Thursday, October 14, 2010


Tears come easily to some people. Too easily sometimes. Take me for instance. You knew it would come back to me, didn't you? It always does! I'm my favorite topic. Anyway, I cry easy and easily. Easy because there are no wracking sobs, just the little lip tremble, the quaver in the voice and the tear trickling down my cheek. And you wouldn't believe the list of things that bring that reaction. For instance, a few years ago McDonald's televised a commercial that showed a group of six or seven very young children, say five or six years old. All walking into McDonald's out of a rain storm, each of them in a little yellow slicker and rain hat, with clumsy rain boots. It was so sweet and cute, that I teared up on the spot. Silly.
My daughter was once describing "Shadowlands", a movie that was brilliant, but sad. Hers was a warning to everyone that it was difficult to watch. She turned to me and said, "It would probably kill you." She knows I can't watch sad movies.

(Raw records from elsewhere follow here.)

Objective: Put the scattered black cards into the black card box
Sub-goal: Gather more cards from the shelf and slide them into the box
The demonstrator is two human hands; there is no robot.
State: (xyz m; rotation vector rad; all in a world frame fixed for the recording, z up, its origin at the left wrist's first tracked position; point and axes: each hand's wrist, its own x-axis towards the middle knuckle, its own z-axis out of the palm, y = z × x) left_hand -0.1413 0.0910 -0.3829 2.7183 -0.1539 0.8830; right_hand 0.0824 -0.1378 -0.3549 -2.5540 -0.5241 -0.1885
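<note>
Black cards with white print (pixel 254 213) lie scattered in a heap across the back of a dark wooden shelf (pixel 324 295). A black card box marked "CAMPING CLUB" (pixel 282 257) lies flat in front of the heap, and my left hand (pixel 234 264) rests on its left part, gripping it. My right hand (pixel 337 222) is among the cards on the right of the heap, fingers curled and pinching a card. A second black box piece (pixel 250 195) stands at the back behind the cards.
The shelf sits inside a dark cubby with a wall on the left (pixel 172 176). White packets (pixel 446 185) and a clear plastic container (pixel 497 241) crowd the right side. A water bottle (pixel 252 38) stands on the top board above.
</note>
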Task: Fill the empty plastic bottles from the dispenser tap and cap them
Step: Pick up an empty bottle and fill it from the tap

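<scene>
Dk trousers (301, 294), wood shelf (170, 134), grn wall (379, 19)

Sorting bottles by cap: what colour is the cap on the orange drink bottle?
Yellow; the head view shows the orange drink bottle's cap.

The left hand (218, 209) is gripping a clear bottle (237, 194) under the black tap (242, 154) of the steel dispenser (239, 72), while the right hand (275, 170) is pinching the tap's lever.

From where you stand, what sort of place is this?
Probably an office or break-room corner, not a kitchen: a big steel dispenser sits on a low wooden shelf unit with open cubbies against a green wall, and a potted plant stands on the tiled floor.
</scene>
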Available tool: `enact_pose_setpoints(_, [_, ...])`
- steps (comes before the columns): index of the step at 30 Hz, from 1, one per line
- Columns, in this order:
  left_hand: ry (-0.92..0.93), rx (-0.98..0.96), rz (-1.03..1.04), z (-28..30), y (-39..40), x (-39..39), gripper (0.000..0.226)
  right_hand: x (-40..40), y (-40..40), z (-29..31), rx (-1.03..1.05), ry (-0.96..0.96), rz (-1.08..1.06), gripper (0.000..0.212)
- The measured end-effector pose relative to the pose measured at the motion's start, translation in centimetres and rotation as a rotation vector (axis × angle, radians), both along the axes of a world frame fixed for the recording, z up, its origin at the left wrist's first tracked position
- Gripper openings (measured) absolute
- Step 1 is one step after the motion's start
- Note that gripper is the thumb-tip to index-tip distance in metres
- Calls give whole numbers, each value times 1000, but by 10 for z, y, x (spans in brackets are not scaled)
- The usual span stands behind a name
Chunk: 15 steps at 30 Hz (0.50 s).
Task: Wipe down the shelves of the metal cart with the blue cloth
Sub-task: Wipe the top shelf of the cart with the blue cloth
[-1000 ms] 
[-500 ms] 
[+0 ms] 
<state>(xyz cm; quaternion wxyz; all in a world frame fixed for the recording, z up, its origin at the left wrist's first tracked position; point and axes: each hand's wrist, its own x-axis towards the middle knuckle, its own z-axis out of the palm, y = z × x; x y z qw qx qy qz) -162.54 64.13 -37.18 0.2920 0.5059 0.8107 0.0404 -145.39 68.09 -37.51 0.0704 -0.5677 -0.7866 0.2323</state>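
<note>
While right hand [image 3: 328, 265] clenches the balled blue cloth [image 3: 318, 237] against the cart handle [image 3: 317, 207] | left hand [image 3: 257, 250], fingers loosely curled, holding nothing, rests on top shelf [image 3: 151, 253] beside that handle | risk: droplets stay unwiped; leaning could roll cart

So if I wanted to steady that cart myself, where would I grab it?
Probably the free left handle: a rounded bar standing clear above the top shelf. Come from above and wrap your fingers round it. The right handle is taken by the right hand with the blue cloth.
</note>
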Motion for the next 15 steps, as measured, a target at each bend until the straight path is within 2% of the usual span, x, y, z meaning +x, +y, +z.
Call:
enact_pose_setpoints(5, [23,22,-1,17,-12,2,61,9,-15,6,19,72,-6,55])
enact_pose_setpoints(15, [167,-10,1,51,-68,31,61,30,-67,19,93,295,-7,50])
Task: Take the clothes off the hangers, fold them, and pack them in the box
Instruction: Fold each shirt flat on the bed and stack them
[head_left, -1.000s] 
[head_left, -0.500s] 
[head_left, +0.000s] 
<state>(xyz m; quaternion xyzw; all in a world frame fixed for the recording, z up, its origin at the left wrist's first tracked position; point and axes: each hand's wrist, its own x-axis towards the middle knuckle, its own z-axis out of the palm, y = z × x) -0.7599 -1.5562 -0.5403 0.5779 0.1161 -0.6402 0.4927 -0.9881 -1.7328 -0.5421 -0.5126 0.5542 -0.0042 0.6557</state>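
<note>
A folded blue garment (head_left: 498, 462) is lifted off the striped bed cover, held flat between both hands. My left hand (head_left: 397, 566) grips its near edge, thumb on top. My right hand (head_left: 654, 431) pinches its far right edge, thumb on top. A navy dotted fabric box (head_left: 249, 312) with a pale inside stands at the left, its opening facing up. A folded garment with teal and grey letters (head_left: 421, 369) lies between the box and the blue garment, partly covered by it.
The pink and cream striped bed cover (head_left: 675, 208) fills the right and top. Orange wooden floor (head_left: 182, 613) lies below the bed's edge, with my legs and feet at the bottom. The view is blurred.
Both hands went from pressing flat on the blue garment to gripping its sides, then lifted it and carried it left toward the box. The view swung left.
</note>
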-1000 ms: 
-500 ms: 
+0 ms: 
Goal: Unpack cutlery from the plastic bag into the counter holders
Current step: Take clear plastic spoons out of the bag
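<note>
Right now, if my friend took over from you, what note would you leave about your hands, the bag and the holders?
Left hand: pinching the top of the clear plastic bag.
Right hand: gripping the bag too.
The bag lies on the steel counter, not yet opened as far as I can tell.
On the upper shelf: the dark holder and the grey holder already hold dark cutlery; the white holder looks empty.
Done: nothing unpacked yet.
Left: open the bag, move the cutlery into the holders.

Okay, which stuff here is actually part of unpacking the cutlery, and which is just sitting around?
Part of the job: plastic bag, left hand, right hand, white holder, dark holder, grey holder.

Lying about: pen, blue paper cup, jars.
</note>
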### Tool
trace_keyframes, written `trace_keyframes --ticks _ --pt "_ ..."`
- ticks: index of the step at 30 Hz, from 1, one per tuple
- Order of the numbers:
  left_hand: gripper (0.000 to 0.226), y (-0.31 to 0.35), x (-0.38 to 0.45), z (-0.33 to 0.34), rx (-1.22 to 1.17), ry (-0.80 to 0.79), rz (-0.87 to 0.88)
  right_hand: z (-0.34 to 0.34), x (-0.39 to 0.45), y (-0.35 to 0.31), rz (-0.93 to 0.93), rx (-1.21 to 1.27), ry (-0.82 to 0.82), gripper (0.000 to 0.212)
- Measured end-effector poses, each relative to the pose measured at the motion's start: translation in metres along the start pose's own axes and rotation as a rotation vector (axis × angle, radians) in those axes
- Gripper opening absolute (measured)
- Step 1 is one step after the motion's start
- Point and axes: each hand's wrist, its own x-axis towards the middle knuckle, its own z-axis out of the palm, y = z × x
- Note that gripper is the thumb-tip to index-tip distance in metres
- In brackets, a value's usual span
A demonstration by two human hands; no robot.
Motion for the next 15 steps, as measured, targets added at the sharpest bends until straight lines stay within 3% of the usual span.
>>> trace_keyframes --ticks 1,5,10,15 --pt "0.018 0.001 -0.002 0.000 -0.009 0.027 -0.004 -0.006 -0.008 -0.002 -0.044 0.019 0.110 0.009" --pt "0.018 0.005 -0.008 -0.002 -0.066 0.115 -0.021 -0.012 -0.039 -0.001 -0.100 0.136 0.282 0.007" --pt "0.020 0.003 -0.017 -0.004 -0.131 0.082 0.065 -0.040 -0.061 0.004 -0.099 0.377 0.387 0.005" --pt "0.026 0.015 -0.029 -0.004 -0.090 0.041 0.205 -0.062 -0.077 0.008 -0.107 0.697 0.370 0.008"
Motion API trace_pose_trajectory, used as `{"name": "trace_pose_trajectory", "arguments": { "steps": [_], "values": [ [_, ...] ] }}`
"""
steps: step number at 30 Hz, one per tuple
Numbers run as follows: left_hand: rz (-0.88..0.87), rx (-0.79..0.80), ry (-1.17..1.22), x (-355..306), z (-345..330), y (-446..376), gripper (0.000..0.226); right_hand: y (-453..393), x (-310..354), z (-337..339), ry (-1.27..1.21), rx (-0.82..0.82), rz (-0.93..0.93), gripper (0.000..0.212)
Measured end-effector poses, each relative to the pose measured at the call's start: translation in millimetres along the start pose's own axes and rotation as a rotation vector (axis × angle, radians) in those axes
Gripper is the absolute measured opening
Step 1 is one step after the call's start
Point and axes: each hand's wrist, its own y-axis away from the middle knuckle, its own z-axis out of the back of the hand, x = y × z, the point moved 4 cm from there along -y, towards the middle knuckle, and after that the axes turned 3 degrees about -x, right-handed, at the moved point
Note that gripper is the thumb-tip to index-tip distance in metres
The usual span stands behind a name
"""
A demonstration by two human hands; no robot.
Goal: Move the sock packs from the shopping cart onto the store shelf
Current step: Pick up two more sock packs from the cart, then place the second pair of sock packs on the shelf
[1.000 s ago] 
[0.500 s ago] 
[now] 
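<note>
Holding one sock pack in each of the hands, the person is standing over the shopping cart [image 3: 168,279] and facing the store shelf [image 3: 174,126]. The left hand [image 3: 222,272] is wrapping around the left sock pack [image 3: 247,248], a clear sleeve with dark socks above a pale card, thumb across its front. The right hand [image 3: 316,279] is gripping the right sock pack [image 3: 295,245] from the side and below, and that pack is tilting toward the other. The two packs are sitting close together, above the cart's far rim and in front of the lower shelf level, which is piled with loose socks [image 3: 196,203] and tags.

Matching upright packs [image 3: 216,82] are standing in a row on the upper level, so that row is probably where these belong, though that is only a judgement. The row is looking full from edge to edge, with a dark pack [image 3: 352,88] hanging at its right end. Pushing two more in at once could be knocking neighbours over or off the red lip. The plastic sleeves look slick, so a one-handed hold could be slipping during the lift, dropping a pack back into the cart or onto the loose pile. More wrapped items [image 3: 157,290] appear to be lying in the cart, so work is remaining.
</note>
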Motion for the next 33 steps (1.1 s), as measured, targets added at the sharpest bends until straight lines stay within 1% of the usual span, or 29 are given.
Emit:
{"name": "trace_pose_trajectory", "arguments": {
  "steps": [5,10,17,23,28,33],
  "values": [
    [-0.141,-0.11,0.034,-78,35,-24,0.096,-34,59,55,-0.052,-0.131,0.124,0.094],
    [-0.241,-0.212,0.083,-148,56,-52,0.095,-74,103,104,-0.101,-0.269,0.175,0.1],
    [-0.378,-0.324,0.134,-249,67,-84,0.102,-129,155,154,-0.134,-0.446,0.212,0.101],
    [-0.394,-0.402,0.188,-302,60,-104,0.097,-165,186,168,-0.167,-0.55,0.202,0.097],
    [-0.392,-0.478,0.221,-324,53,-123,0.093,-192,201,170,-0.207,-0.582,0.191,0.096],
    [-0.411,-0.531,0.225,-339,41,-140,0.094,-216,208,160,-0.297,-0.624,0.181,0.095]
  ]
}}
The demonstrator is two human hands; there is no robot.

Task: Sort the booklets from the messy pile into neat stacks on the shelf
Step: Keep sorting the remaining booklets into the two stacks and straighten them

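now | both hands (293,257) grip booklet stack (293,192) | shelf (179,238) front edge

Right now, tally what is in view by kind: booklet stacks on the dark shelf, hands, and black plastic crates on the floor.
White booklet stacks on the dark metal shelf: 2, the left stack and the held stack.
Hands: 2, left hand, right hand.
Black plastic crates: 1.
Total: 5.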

One of the most painful scenes in a movie is the end of "Carousel". Have you seen the movie? A real tear-jerker; and that last scene is something else. Ask me about it someday, you'll find that I can't describe it without tearing up. Billie comes back from the grave to try to help his wife get through the trials of life. At the end, he stands behind her and sings "When You Walk Through a Storm". He couldn't be the husband that she needed in life but was trying to help her. My description isn't adequate, but it is excruciatingly sad.
Anyway, tears. This is United Way enrollment week in the office where I work. I'm not a fan of United Way, but they gave us free ice cream for the kickoff. Yum. And every day, there are representatives from two organizations that receive funds from the program. Today, one of them was Hospice of Dayton. Hospice is great and I thought I'd go over and tell them so, and thank them for what they did for my dad. My dad died over 7 years ago and was only at Hospice for 24 hours. Yet I stood there and cried. Even now, thinking about that little two minute vingette, the tears come, the throat tightens and I can't speak. I don't think about him often, but I love him. And I remember.